Last post 02:52 pm March 11, 2016 by Timothy Baffa
2 replies
12:14 pm March 11, 2016


This is my first post. I searched for an answer to my "problem" but didn't find exactly what I was looking for. Now for my question ...

A story is deemed to be a 2XL and worth 21 points. Being too big to fit into our sprint, it is divided into three smaller stories. Each smaller story is deemed to be an XL and worth 13 points each. The result is a 21pt story that is now worth 39pts.

There is no more work or value in the three sub-stories. Why should the team be awarded more story points? Which point total makes sense to use for planning? I'm leaning toward 39pts.

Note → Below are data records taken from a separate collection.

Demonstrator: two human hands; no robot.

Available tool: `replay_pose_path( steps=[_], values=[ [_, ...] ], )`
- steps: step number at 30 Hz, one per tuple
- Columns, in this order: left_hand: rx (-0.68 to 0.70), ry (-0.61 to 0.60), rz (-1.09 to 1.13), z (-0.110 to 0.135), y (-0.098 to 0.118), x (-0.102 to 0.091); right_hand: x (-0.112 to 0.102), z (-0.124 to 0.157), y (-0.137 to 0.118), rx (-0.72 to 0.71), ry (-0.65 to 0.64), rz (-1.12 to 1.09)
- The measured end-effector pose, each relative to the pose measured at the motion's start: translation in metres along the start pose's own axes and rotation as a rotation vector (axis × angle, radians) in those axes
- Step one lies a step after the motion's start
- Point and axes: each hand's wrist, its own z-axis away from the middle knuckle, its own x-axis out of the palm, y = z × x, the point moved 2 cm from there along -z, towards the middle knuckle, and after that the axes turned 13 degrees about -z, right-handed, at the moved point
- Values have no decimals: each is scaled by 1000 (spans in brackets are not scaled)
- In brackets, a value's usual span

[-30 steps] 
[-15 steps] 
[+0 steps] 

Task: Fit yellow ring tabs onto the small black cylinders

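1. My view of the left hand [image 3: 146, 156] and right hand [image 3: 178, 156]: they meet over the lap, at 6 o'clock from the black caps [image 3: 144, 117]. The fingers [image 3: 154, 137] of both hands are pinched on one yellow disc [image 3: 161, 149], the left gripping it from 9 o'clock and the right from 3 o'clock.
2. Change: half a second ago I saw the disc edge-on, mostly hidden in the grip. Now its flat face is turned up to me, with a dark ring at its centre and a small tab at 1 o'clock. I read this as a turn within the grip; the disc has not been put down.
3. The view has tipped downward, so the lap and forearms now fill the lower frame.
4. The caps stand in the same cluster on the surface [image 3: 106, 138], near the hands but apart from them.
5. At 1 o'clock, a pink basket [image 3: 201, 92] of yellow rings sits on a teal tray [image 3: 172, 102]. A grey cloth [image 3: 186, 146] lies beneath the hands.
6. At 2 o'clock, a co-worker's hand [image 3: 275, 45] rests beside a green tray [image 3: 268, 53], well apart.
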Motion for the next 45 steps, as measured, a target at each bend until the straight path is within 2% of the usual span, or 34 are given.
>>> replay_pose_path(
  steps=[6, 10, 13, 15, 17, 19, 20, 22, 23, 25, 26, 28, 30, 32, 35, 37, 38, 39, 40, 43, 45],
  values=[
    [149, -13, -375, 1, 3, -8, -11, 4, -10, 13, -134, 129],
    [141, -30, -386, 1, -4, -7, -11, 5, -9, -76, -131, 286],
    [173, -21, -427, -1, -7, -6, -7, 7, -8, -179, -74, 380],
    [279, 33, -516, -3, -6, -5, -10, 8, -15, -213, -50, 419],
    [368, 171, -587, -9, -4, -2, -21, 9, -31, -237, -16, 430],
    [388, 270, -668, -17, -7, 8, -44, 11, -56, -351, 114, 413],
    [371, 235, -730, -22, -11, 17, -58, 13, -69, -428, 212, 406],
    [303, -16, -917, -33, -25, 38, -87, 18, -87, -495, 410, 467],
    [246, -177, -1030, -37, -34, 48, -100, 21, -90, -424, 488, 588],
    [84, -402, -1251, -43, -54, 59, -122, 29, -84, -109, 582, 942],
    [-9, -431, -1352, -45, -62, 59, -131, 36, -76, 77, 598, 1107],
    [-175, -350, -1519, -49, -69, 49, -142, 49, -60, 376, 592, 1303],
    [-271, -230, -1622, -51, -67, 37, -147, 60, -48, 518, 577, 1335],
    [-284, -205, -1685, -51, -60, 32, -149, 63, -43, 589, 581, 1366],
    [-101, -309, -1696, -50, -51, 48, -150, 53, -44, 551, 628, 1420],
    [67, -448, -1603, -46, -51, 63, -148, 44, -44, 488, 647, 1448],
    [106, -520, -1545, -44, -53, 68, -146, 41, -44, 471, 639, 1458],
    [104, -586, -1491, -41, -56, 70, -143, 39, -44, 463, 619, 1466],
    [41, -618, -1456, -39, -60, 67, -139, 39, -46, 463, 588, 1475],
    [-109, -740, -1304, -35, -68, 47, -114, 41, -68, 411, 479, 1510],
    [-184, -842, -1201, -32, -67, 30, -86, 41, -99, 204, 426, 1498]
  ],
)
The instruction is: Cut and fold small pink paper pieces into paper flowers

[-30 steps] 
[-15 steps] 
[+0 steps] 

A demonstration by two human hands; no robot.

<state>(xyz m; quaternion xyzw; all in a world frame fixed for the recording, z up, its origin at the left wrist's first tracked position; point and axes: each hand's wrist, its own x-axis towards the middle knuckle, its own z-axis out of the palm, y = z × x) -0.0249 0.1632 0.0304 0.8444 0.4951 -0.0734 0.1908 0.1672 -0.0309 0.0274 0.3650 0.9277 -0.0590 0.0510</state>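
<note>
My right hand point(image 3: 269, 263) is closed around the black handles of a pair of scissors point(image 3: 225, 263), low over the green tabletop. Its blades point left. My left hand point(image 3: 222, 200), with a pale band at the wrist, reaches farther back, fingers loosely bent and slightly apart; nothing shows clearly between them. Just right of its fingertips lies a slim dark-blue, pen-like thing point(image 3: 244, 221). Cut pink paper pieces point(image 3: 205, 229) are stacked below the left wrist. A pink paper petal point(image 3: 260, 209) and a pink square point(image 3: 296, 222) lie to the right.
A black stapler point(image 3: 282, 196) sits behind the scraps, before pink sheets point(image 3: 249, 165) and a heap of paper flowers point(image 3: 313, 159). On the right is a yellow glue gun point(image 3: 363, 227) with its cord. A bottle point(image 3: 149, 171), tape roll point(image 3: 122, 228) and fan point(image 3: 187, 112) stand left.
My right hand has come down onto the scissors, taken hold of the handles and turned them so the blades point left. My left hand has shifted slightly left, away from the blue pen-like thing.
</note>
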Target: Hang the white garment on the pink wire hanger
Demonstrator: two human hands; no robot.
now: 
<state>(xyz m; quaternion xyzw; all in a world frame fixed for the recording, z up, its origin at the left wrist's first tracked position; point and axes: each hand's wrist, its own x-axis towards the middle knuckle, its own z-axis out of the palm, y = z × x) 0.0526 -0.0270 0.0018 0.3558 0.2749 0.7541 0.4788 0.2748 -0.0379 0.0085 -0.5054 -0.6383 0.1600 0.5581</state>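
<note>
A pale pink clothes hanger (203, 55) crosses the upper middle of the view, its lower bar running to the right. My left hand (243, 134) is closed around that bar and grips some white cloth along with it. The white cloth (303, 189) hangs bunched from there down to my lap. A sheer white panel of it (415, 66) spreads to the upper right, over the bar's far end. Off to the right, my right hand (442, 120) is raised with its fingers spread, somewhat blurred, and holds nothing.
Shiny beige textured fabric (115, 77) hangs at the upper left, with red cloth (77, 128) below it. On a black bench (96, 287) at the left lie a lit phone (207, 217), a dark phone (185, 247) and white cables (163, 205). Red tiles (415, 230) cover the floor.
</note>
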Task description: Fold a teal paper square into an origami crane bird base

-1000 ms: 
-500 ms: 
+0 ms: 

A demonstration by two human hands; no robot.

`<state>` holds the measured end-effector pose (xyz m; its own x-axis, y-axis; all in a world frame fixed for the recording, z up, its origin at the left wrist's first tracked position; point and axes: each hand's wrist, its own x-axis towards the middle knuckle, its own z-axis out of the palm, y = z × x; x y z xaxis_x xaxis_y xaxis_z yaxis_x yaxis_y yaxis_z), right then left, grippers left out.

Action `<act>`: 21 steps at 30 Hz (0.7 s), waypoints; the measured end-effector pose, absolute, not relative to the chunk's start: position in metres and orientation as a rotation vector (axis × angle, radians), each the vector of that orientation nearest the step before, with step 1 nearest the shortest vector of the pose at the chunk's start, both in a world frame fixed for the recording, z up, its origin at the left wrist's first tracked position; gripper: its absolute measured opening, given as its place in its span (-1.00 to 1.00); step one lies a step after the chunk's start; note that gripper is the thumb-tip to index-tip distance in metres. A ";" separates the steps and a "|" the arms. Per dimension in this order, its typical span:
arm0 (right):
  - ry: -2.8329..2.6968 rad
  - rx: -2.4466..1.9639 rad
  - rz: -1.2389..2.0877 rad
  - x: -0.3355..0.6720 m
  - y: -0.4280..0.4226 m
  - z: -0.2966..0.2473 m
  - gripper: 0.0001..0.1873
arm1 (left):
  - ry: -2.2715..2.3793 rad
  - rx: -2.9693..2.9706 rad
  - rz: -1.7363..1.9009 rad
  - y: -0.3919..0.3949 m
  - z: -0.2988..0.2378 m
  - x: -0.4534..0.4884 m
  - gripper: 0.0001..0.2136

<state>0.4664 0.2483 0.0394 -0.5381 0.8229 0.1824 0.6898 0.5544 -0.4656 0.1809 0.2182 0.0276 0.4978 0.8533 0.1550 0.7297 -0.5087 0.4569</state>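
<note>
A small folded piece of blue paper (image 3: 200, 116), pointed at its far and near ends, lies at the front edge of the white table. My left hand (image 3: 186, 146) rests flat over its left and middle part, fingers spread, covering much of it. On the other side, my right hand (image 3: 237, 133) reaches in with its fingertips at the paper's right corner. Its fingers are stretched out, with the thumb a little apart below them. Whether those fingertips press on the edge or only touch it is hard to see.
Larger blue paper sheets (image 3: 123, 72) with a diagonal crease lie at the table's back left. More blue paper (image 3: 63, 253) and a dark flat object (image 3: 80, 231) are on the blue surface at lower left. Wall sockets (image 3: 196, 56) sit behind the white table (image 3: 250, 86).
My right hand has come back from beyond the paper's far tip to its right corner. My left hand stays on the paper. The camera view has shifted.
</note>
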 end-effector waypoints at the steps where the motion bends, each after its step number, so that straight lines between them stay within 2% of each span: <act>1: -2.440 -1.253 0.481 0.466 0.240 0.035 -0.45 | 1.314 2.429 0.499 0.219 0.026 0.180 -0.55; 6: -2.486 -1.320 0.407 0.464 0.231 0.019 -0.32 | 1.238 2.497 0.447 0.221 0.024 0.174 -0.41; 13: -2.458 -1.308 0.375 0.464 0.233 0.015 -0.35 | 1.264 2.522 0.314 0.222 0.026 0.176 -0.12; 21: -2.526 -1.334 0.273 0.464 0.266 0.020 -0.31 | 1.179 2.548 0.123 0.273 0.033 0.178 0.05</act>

Once concern is that the team could potentially use this "technique" to artificially inflate the value and Sprint Velocity.



01:34 pm March 11, 2016

> Why should the team be awarded more story points?

Why should the team be "awarded" story points at all? Where is the value?

In Scrum, the purpose of estimates (such as story points) is to help the team forecast how much work they can take on in a sprint. Value lies in the increments that are delivered and how they are put to use, not in forecasts. It is through the release of value that a team's success ought to be measured.

02:52 pm March 11, 2016

Smaller stories are much more beneficial than larger ones. Better flow, greater focus, less ambiguity, and actually lessoverhead managing smaller stories as opposed to larger ones.

In almost all cases, when a story is split, the resulting stories add up to more relative points than the original story. This isn't an "artificial" means at gaming the team's velocity. It is a result of the team undergoing additional story grooming to increase story focus and granularity, and increasing certainty around the story.

Keep in mind that the story points are only relative to that team, and are to be used by the team (along with velocity) to determine how much work they are comfortable forecasting for completion in a sprint. It is a helpful metric to them, and to their Product Owner who can use the team velocity to forecast.